• [INSTRUCTIONS FOR THE TASK]
Write out exactly the lines of the entries below, from the first through the line containing "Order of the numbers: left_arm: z", and nothing beyond them.

(Saved data entries)
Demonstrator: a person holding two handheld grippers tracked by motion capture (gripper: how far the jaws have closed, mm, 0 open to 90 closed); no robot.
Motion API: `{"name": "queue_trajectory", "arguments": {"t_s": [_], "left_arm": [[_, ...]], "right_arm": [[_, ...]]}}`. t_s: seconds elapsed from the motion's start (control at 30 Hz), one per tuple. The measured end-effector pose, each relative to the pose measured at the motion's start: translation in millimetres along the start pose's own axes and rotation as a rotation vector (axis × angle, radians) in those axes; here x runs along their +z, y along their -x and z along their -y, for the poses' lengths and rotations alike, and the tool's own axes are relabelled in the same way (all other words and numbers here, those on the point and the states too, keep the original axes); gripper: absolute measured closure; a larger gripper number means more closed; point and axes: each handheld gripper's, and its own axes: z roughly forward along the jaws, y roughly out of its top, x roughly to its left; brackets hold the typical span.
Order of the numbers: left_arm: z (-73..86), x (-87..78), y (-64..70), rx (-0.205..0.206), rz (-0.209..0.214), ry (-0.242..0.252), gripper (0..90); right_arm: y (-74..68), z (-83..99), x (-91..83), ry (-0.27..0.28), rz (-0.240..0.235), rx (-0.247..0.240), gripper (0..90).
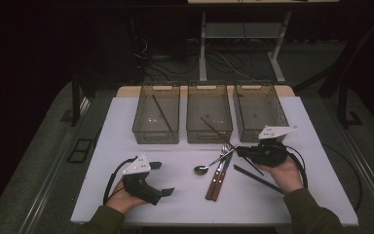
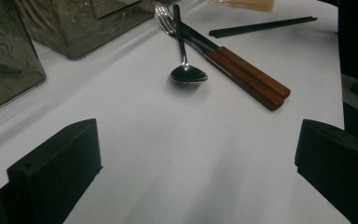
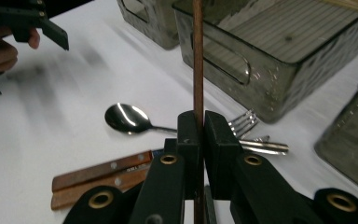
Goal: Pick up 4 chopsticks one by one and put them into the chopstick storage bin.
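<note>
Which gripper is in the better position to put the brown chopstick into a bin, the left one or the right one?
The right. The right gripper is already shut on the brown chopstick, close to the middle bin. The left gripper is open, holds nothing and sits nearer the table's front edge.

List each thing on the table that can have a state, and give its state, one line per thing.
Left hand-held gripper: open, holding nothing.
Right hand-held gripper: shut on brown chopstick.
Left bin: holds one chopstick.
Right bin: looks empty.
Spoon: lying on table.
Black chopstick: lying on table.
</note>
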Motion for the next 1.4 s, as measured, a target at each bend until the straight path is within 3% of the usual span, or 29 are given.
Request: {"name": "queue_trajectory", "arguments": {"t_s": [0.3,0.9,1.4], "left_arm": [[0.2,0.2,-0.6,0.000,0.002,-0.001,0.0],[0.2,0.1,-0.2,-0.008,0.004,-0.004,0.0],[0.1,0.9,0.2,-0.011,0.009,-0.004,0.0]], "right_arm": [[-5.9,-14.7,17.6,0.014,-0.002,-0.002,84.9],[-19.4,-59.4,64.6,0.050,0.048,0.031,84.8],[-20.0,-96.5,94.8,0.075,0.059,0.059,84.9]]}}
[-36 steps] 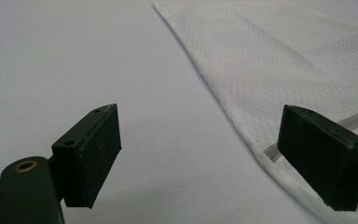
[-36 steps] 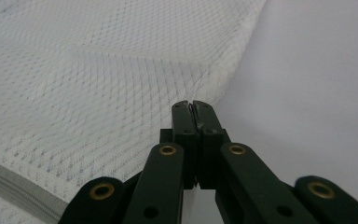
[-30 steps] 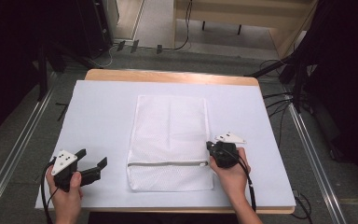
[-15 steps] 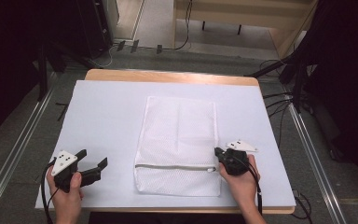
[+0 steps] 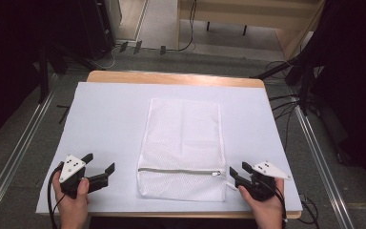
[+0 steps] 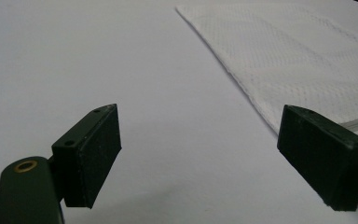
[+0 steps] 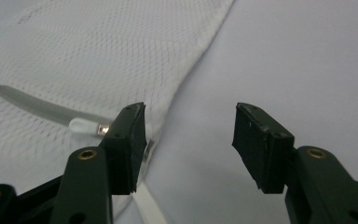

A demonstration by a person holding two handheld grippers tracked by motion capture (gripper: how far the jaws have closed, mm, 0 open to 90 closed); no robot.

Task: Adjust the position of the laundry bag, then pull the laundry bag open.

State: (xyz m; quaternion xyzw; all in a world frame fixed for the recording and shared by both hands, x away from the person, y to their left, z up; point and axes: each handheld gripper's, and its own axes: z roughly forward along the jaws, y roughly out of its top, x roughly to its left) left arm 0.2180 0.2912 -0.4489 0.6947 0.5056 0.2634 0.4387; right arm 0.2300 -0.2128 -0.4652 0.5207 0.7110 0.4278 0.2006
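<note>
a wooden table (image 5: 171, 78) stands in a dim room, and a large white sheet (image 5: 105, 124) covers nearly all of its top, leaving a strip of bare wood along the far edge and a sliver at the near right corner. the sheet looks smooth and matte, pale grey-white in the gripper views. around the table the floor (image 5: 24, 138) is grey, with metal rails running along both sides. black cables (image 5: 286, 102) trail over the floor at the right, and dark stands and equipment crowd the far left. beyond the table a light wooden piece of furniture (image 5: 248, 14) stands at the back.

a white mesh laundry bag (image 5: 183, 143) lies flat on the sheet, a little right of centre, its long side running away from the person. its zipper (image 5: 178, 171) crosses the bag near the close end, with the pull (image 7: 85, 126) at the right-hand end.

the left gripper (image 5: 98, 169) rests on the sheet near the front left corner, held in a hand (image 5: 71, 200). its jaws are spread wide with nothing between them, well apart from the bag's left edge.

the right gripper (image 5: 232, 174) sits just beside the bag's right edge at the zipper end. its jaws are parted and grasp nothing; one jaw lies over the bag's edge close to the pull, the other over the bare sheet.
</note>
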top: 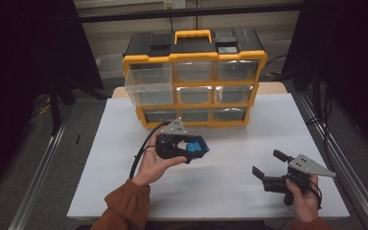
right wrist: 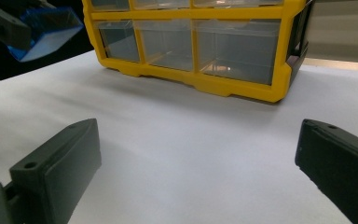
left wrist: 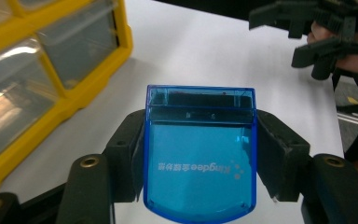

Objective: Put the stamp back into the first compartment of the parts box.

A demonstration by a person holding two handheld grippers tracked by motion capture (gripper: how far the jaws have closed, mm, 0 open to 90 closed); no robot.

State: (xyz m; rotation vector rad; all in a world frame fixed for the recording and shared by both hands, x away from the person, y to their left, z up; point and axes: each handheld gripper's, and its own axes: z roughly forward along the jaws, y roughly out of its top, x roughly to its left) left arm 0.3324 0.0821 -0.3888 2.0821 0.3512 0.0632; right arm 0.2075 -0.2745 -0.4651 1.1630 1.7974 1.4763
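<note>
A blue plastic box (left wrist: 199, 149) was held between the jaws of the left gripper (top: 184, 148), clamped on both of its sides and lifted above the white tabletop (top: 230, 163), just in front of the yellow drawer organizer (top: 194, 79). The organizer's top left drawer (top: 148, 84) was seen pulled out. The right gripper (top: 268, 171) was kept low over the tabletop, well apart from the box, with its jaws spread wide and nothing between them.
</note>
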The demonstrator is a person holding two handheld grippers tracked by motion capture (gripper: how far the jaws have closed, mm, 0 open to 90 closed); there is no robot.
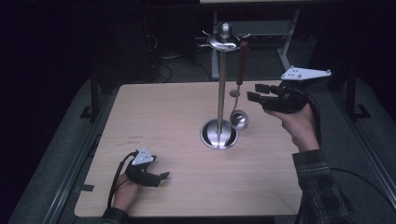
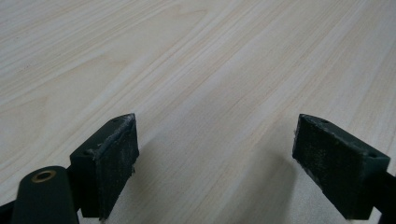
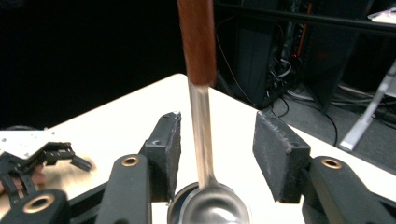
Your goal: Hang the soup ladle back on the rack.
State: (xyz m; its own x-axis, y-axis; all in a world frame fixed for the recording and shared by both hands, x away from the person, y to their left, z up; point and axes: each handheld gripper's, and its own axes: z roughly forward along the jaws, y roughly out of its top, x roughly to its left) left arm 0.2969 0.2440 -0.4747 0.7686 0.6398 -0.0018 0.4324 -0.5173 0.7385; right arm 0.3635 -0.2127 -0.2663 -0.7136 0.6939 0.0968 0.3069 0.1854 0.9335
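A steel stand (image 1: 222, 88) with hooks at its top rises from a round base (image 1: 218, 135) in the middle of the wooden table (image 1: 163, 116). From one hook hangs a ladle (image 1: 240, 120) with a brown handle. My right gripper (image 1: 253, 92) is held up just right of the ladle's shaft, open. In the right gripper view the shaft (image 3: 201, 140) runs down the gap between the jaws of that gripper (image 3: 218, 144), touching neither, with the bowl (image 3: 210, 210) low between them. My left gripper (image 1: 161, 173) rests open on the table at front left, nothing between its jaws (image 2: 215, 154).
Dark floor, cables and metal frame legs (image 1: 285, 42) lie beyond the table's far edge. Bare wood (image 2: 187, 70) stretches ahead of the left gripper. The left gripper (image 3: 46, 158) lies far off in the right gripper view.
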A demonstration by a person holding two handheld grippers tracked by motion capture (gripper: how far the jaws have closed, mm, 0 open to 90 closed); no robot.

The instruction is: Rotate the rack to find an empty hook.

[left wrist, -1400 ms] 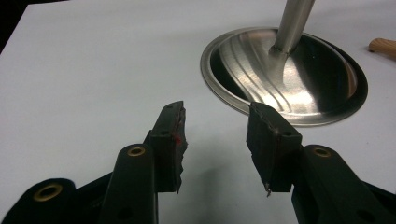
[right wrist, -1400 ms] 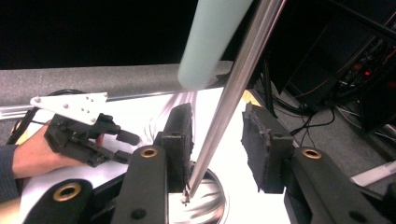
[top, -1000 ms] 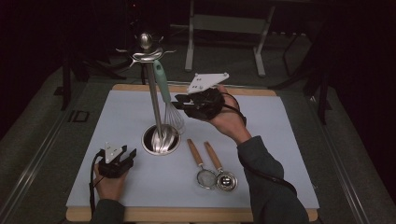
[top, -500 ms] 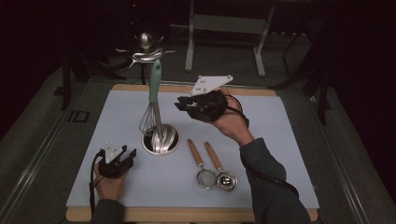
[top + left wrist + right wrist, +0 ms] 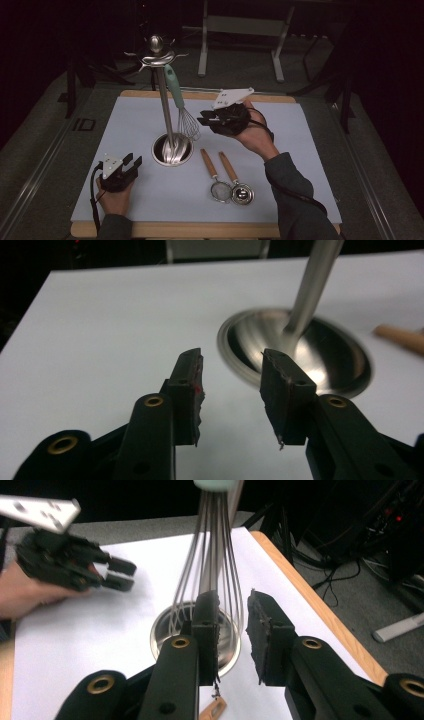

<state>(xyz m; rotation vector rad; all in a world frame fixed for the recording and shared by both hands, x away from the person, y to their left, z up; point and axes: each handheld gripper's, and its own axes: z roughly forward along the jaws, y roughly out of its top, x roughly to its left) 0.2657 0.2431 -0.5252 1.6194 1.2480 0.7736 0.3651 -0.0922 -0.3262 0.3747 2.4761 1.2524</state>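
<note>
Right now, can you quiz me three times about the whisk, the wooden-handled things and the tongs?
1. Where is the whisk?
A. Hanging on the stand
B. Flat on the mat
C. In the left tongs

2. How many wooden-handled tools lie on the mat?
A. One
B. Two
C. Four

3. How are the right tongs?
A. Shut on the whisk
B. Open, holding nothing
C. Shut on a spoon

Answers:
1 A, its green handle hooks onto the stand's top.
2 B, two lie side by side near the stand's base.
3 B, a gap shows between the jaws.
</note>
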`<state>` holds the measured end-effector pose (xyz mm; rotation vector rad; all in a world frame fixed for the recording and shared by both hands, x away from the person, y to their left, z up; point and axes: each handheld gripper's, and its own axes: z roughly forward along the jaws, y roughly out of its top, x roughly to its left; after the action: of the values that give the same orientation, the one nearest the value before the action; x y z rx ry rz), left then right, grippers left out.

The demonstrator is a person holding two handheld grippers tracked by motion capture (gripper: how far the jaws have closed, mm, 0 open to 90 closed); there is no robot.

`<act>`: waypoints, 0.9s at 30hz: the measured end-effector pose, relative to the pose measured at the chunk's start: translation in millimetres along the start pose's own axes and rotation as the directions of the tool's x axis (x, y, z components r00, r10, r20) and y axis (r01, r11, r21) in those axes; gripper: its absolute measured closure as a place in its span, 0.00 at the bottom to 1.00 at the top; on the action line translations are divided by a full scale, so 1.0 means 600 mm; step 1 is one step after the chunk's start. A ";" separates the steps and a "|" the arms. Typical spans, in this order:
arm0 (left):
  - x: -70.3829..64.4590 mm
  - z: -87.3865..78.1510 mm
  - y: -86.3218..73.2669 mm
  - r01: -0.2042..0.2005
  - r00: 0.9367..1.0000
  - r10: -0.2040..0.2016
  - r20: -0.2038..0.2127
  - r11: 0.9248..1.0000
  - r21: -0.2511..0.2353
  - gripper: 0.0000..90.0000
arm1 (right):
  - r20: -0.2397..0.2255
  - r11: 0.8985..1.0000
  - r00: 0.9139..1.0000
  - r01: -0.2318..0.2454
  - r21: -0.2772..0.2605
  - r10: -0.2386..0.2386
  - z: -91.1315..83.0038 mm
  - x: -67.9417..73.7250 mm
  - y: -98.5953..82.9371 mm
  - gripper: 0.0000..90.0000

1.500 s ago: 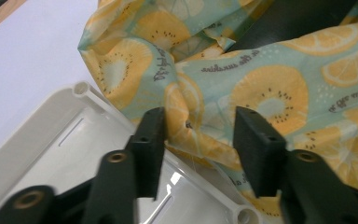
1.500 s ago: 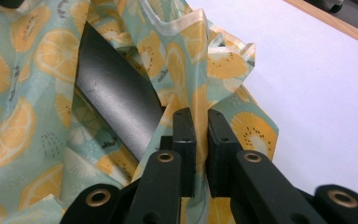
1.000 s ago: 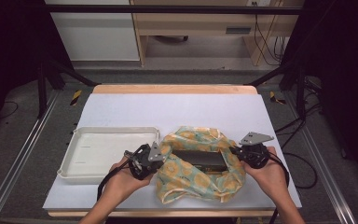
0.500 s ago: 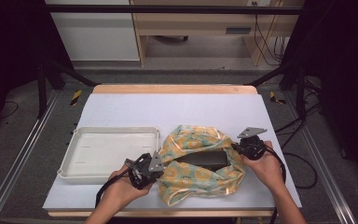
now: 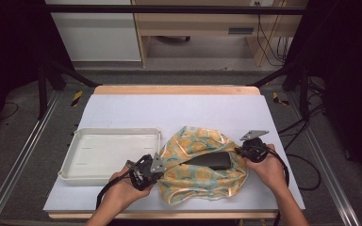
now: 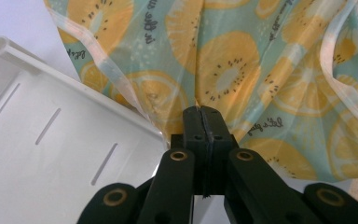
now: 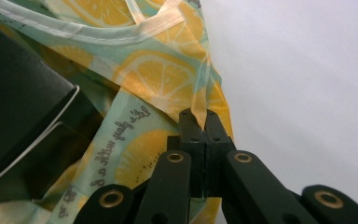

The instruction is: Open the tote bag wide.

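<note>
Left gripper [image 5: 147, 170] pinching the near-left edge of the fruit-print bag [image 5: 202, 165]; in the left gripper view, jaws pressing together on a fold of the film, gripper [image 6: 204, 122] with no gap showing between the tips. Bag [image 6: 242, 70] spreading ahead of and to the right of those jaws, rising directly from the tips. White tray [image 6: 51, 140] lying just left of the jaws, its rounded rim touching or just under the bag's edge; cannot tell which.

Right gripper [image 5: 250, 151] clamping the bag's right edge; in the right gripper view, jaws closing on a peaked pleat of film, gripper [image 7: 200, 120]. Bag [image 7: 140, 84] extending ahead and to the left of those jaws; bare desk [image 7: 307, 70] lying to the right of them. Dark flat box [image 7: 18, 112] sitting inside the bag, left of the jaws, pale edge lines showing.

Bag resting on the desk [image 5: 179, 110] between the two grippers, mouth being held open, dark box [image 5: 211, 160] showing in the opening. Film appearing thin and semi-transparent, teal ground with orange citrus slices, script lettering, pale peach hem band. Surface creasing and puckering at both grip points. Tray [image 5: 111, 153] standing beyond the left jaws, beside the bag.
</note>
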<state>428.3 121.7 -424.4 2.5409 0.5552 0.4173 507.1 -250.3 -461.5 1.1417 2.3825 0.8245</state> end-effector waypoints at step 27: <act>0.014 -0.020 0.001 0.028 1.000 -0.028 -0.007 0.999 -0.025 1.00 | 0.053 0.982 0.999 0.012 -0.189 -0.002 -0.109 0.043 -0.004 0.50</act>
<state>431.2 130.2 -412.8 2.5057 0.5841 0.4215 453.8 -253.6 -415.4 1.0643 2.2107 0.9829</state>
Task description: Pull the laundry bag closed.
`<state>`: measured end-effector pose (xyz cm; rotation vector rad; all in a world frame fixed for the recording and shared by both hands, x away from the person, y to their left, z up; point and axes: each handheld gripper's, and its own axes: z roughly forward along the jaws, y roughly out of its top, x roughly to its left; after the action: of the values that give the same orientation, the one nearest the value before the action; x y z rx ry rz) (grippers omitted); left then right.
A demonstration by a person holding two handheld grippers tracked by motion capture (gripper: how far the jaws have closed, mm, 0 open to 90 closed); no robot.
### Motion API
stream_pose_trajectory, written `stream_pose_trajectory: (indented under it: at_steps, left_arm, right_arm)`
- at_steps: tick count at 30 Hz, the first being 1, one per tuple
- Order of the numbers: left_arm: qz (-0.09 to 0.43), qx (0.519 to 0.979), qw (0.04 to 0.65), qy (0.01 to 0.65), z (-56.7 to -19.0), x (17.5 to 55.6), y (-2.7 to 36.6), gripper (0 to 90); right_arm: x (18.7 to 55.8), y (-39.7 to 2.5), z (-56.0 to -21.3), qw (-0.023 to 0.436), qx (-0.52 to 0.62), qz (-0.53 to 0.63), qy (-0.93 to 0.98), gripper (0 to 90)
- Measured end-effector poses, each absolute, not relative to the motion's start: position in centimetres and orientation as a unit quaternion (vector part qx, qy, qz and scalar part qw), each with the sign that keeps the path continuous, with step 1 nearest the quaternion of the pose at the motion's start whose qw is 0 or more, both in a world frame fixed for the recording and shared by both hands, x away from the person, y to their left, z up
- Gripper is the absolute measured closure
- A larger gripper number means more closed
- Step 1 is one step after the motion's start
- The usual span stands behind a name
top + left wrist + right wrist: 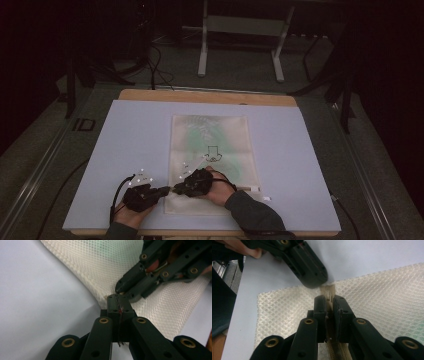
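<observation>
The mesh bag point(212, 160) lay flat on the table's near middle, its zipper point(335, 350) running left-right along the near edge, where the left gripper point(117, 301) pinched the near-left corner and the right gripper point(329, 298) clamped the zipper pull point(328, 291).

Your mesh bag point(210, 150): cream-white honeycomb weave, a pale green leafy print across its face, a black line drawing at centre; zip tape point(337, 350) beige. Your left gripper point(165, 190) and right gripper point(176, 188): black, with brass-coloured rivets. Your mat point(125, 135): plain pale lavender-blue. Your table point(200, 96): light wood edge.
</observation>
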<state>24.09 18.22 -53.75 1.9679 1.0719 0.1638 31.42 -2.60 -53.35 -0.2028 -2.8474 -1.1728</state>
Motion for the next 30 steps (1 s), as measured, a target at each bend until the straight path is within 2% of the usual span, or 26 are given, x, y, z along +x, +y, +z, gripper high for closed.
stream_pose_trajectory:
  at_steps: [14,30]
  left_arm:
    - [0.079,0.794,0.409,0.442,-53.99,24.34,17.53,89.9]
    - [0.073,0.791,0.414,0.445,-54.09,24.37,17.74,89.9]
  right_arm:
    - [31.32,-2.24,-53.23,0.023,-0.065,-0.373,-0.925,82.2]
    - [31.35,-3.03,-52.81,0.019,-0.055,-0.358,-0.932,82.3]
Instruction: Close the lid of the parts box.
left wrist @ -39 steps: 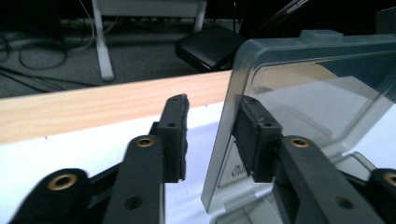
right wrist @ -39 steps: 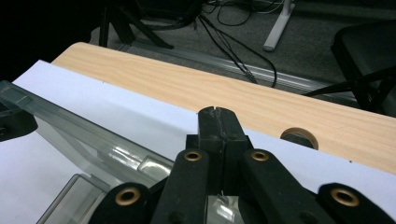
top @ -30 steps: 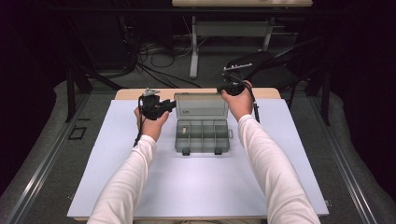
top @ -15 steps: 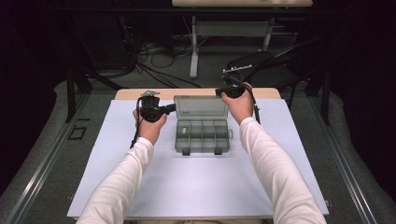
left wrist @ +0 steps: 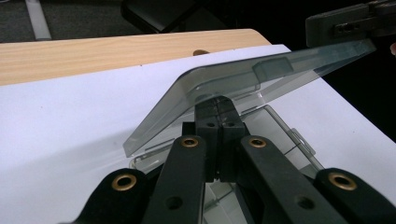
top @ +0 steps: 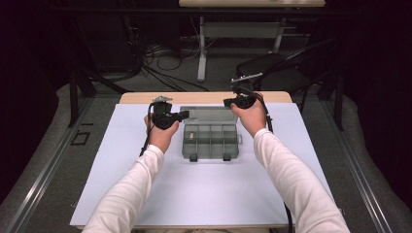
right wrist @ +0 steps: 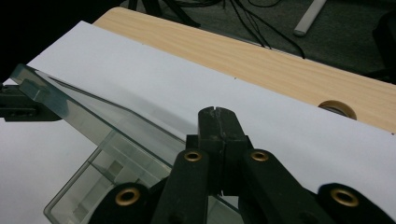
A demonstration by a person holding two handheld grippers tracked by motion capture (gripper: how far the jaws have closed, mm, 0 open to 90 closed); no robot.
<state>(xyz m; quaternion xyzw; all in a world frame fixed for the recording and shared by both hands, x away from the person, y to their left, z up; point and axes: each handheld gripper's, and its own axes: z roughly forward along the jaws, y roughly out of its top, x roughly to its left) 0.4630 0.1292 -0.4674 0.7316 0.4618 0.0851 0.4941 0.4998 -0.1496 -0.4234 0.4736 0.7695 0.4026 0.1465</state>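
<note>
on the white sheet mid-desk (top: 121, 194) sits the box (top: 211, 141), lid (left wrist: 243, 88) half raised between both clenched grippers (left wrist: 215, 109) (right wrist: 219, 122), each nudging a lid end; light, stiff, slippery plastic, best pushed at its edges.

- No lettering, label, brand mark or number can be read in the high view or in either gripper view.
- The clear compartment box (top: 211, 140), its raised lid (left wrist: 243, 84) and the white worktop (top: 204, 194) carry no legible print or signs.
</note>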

• [REPLY TO THE EXERCISE]
Demonstrator: a person holding two handheld grippers tracked by motion capture (gripper: how far the jaws have closed, mm, 0 open to 90 closed); no robot.
Motion API: `{"name": "queue_trajectory", "arguments": {"t_s": [_], "left_arm": [[_, ...]], "right_arm": [[_, ...]]}}`. t_s: seconds elapsed from the motion's start (control at 30 Hz), one per tuple. The measured end-effector pose, each relative to the pose measured at the motion's start: translation in millimetres along the start pose's own axes and rotation as a rotation vector (axis × angle, radians) in those axes; here x runs along their +z, y along their -x and z along their -y, for the poses' lengths and rotations alike, and the tool's own axes are relabelled in the same way (all other words and numbers here, those on the point and the states too, keep the original axes); gripper: absolute measured closure; a larger gripper number means more closed; point and axes: each handheld gripper's, and its own axes: z roughly forward along the jaws, y roughly out of its top, x roughly to its left; brackets hold the typical span.
Order of the numbers: left_arm: z (-73..86), x (-87..78), y (-64..70), rx (-0.205..0.206), rz (-0.209..0.214), ry (-0.242..0.252), gripper (0..90); right_arm: y (-74..68), z (-83..99), x (-91..83), ry (-0.27..0.28), rz (-0.240..0.235), rx (-0.247..0.240), gripper (0..90).

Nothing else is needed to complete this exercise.